Rock spire in the Western Karakoram, Pakistan

The Bublimotin, Bubli Motin, Bublimating or Ladyfinger Peak (لیڈی فنگر), is a distinctive rock spire in the Batura Muztagh, the westernmost subrange of the Karakoram range in Pakistan. It lies on the southwest ridge of the Ultar Sar massif, the most southeasterly of the major groups of the Batura Muztagh. The whole massif rises precipitously above the Hunza Valley to the southeast.

Bublimotin is a sharp, relatively snowless, rock spire among the nearby peaks, although it has little prominence above the saddle with nearby Hunza Peak. It provides a 6000 m rock climb (with a very serious alpine approach) and has been the scene of some notable paragliding.

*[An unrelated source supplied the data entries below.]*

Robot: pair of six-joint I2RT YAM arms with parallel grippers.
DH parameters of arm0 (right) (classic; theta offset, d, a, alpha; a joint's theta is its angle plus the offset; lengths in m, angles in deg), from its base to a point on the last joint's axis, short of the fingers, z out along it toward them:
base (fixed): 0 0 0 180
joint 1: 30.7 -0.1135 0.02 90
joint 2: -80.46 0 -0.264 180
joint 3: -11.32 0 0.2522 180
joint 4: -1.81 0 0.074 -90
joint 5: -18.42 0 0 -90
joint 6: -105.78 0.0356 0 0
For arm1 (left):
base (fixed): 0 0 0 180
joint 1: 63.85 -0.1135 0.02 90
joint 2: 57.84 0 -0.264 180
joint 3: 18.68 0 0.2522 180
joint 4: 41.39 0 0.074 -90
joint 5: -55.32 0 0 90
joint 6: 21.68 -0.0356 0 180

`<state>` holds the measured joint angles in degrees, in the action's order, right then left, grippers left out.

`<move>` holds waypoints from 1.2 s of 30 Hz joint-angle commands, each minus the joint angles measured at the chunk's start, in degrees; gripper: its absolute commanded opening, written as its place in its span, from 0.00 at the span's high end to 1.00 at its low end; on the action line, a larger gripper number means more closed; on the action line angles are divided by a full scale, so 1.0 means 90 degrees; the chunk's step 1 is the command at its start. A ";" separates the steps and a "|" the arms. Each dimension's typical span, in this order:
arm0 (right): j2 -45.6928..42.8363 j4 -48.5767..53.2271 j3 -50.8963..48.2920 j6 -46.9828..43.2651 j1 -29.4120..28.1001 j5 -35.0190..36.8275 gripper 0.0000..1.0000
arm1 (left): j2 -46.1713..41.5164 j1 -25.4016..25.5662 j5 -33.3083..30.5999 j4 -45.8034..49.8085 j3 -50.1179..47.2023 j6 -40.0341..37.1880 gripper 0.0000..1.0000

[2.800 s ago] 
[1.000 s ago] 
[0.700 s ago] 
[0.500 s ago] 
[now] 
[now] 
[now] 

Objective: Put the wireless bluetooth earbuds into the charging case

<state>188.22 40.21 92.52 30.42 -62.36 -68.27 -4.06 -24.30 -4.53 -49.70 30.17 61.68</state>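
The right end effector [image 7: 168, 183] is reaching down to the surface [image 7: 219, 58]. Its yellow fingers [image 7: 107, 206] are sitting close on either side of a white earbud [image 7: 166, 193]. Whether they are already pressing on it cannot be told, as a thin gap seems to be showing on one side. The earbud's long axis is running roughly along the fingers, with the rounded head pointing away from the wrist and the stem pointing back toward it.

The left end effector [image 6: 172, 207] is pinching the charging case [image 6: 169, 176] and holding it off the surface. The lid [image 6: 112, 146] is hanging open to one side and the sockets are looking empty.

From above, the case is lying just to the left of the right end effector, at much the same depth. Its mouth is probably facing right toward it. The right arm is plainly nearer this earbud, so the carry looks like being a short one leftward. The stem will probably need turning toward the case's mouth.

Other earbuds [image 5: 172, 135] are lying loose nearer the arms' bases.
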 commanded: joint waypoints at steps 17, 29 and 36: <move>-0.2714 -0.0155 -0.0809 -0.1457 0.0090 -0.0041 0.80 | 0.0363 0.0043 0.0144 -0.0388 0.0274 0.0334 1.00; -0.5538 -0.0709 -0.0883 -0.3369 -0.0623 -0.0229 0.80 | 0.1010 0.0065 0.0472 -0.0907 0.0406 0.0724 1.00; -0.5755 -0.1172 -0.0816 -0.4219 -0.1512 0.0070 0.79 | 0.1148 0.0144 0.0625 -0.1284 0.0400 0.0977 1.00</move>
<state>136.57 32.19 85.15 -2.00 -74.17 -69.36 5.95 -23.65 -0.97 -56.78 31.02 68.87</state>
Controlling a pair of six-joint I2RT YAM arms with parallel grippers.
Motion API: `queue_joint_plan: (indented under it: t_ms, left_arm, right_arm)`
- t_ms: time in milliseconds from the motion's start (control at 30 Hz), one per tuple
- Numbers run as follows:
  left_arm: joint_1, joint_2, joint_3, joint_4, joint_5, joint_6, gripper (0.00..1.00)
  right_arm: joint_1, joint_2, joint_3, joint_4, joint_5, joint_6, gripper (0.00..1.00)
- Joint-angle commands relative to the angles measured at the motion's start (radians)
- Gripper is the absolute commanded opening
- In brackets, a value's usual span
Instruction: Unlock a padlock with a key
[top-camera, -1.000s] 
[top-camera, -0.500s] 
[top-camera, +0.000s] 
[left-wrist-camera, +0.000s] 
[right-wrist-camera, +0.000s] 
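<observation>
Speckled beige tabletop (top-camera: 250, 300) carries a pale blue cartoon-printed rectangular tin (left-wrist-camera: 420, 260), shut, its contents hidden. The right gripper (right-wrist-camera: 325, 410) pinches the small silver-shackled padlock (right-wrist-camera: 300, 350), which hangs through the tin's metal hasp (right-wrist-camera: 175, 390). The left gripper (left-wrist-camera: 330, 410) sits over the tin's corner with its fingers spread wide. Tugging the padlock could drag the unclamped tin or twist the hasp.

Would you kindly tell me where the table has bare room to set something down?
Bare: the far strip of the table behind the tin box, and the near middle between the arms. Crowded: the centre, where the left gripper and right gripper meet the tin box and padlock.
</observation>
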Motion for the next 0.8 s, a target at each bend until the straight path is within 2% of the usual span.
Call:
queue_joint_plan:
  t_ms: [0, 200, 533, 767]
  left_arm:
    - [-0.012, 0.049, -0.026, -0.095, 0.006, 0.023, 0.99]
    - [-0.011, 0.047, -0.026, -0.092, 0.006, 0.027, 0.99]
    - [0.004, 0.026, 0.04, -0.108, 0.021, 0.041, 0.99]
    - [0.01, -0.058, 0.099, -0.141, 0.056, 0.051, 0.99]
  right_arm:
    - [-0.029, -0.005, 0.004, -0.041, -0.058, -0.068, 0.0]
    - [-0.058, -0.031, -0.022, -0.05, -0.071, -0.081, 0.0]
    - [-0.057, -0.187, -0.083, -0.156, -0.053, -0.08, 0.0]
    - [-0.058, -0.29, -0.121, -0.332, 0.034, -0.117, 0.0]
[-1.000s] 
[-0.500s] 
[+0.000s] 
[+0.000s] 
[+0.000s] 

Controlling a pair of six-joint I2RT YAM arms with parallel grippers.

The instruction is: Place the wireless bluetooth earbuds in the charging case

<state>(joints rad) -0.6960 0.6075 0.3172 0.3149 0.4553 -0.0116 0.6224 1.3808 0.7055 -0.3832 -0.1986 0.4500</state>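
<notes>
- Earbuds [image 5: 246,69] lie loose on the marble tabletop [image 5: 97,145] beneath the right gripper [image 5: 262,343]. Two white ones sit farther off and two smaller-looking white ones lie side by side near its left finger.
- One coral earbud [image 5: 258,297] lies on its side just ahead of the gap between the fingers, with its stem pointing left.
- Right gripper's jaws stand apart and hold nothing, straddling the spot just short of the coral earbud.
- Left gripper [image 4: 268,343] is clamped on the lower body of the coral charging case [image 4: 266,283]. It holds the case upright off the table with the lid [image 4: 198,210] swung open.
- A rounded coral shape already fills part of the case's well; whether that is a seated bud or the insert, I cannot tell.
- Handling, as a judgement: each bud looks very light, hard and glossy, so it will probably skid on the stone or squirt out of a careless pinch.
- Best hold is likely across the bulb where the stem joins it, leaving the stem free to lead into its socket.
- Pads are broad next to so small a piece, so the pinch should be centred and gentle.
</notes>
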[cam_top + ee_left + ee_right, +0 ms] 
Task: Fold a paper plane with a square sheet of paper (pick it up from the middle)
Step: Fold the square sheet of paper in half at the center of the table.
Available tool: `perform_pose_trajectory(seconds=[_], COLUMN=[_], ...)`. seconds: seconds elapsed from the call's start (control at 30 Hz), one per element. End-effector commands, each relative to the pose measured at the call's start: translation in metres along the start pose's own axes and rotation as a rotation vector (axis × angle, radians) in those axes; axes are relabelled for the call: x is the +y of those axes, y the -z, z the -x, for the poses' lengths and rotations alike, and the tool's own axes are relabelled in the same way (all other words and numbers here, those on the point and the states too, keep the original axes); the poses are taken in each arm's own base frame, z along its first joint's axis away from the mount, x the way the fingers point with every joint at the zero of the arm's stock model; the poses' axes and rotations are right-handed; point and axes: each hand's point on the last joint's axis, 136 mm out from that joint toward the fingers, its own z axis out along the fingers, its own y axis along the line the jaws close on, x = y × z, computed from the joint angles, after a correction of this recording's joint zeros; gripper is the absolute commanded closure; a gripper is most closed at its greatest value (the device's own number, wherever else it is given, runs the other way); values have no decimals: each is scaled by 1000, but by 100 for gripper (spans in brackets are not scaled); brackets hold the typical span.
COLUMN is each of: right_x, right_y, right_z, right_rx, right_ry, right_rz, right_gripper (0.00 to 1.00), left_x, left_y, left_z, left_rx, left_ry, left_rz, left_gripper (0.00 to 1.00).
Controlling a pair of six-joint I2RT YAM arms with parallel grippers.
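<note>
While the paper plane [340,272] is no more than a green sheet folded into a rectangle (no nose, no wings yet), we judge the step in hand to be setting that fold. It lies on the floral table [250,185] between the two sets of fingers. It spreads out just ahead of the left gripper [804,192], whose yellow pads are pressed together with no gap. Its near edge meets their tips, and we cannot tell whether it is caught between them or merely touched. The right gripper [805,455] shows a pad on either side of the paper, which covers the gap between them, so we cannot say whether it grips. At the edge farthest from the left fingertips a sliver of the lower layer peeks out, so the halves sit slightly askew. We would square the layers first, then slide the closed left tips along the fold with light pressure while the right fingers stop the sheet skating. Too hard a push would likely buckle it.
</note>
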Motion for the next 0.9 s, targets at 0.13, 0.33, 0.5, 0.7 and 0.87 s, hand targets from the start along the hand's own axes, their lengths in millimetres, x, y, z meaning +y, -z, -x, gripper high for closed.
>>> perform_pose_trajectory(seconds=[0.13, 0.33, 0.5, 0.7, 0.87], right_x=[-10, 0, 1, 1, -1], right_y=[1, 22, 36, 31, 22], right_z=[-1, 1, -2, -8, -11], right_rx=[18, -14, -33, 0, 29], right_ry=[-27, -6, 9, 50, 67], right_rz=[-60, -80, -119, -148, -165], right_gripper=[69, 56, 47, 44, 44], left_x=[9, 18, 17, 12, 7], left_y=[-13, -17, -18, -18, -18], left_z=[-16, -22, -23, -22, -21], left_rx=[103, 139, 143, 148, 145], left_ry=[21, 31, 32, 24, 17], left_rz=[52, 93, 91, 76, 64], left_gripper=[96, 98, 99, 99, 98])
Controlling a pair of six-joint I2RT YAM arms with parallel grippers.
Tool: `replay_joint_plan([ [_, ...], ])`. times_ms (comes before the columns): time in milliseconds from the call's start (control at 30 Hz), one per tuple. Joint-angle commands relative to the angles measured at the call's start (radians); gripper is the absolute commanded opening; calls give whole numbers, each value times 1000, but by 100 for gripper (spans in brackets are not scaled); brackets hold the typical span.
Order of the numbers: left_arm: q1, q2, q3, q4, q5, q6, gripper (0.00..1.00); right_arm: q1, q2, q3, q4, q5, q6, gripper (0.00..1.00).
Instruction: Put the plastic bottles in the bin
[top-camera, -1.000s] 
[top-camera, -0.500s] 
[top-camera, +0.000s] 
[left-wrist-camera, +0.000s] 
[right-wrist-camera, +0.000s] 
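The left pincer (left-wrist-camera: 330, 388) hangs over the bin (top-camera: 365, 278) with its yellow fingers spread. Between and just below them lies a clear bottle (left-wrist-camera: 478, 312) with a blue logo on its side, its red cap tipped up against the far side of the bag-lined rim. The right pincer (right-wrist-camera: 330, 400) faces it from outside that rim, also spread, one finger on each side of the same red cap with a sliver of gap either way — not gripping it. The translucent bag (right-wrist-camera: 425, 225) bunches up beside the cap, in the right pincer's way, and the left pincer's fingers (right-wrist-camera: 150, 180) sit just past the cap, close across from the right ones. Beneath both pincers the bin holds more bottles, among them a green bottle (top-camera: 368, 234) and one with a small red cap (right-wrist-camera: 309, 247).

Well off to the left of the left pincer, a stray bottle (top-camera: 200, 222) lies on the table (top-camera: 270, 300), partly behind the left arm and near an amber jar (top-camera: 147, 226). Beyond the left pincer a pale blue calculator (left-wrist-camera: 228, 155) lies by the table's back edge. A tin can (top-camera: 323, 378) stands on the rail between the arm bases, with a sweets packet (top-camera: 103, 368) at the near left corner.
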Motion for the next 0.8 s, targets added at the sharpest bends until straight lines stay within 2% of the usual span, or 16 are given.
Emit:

An interesting folk tale about the peak (Bubli mo Ting, literally meaning 'Bubli's peak') is that Kisar, a (magical) prince from Baltistan, came to Hunza on one of his adventures and married a princess, a gas, called Bubli. When he received news that his first wife in Baltistan, Langabrumo, had been kidnapped (by a phut or a deu, one story says, but according to Lorimer's book it is a king from another country), he immediately made preparations to set off and rescue her. He took Bubli up to this mountain, (later named after her), and handed her a sack of grain as well as a hen or chicken (a qarqamuts). She must have asked whether – and when – he would be back and he told her: "Every year give this chicken a single grain to eat. When the sack is empty, I will return. Until that time, stay here." He left, and, they say, Bubli is waiting there still.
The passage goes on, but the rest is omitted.